■ **About this task**
Among the lines of the material, copy those that hold the string "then".
Top of Provided material
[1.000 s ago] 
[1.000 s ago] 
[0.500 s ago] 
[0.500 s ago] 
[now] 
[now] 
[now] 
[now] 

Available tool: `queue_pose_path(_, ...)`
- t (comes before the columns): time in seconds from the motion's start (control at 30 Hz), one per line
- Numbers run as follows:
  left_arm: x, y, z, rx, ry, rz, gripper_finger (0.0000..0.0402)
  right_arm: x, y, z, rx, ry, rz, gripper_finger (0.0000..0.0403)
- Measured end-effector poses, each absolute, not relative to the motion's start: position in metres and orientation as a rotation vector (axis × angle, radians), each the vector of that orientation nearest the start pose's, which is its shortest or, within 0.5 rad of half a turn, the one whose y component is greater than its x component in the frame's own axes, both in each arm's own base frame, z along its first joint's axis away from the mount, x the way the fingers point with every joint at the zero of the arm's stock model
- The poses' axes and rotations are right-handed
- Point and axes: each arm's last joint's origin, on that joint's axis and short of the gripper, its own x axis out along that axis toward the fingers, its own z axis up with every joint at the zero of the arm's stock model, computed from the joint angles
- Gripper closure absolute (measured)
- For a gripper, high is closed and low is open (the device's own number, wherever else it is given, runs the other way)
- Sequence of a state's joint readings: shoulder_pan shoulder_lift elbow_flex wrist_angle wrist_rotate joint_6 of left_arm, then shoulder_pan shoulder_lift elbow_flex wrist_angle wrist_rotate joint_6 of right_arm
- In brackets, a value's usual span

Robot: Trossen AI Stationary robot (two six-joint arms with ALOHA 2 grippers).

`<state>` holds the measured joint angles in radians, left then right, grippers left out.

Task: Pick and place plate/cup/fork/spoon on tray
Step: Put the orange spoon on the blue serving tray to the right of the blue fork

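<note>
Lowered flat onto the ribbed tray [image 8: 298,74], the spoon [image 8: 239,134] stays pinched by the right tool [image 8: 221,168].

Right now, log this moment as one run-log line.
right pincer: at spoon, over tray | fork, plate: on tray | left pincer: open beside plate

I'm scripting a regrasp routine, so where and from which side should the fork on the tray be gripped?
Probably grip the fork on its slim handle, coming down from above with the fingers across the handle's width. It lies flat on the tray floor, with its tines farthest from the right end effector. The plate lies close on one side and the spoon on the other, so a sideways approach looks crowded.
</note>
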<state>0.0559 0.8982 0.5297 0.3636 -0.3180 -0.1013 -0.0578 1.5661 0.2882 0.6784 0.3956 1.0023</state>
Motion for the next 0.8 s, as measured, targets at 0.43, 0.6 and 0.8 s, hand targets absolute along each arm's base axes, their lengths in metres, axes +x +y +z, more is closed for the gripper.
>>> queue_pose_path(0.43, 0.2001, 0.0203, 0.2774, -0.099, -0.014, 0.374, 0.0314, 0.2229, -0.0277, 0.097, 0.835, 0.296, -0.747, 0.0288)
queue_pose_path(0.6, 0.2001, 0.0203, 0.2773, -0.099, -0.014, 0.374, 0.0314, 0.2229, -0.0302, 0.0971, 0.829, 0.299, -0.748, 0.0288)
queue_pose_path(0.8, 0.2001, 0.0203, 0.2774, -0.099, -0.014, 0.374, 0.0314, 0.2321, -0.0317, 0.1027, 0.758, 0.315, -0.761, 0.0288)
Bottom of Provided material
■ **Answer section**
- Sequence of a state's joint readings: shoulder_pan shoulder_lift elbow_flex wrist_angle wrist_rotate joint_6 of left_arm, then shoulder_pan shoulder_lift elbow_flex wrist_angle wrist_rotate joint_6 of right_arm
`<state>` holds the measured joint angles in radians, left then right, grippers left out.

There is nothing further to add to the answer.